Su receta no incluye torturas psicológicas, sino: 1. Permiso controlado: «Si te antoja pizza, come una porción. No esperes a que sea el Black Friday de los antojos y te comas media». 2. Contexto, no castigo: El problema no es el alimento, sino el drama que le asociamos. ¿Un helado te hace sentir culpable? No es el helado, es tu script mental. 3.

Flexibilidad > rigidez: Las dietas que funcionan son las que incluyen, no excluyen. Como dice la nutricionista Fernanda Reyes: «Cuando dejas de pelearte con tus antojos, empiezas a entender tu cuerpo. Y un cuerpo entendido es un cuerpo aliado, no un enemigo». El gran escándalo: Mientras la industria de las dietas millonaria sigue vendiendo milagros con fórmulas mágicas (y facturando $70.000 millones anuales solo en suplementos, según la International Food Information Council), expertos como Palacios desmontan el mito con datos fríos: el 95% de las personas que hacen dieta recuperan el peso en un año.

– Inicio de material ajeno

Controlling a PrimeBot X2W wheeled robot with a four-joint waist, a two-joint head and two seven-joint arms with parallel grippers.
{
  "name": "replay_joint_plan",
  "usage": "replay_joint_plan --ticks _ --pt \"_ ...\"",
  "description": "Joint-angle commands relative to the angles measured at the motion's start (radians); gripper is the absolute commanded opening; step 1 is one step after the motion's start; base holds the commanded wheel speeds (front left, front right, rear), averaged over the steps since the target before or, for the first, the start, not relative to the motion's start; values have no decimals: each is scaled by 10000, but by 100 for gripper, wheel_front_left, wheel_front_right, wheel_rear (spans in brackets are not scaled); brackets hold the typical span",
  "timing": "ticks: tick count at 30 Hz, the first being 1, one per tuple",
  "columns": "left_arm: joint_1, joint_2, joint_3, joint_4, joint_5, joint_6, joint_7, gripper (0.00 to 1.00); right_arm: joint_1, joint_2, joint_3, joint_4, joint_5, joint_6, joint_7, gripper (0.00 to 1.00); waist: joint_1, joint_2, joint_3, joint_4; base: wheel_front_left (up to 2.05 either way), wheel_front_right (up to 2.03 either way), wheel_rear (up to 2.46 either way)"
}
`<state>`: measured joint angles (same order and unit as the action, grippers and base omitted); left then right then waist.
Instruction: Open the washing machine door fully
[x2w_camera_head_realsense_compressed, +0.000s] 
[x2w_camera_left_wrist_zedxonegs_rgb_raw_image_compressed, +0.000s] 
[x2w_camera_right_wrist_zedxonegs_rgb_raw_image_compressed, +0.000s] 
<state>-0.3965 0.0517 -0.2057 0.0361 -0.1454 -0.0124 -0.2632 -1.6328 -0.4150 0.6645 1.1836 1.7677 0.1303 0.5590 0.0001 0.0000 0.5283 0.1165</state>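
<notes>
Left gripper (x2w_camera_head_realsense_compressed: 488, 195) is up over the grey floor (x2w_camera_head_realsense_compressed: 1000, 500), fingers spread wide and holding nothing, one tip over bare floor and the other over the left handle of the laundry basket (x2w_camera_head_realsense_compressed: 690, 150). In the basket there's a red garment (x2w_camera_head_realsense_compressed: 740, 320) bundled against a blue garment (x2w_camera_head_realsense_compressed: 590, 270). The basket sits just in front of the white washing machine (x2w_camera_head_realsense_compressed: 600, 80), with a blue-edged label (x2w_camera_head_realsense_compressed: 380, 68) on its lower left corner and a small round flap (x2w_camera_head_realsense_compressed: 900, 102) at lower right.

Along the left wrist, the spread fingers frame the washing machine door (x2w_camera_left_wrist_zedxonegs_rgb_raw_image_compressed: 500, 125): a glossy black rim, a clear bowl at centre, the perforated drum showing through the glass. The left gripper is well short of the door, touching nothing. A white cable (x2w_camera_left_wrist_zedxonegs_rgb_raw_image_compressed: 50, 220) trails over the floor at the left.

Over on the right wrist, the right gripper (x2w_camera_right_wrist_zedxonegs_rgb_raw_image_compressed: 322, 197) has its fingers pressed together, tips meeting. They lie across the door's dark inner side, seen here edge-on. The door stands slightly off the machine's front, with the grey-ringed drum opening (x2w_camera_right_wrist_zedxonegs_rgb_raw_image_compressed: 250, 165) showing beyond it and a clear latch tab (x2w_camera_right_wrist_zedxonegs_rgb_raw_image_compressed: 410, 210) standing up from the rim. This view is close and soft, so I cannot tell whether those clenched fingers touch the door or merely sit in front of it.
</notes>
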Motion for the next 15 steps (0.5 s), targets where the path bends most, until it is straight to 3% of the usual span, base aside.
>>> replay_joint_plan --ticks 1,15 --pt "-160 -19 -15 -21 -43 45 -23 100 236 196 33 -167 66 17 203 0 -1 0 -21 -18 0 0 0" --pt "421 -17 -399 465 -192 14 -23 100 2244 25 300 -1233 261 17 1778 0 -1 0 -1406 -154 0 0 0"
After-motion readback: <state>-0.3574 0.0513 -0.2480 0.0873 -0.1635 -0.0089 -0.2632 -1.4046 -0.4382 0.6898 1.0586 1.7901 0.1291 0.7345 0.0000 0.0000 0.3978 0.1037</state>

¿Coincidencia? No. Estrategia de marketing disfrazada de ciencia. Moraleja callejera: Tu cerebro no es un botón de reset. Si le quitas el botón de play a tus placeres, acabará pulsando el de overdose cuando menos lo esperes. La clave no es resistirse, sino aprender a bailar con el antojo… sin tropezar con la culpa.

Crítica:

El artículo acierta al humanizar la ciencia, pero pecaría de light si no mencionara cómo la industria farmacéutica y de suplementos monetiza la culpa por antojos (ej.: pastillas para 'controlar el apetito' que facturan miles sin pruebas sólidas). Además, el título original diluye el punch: 'prohibirse alimentos' suena a consejo de abuela, no a revelación neurocientífica. Aquí se gana fuerza al enfocarlo como guerra psicológica disfrazada de salud.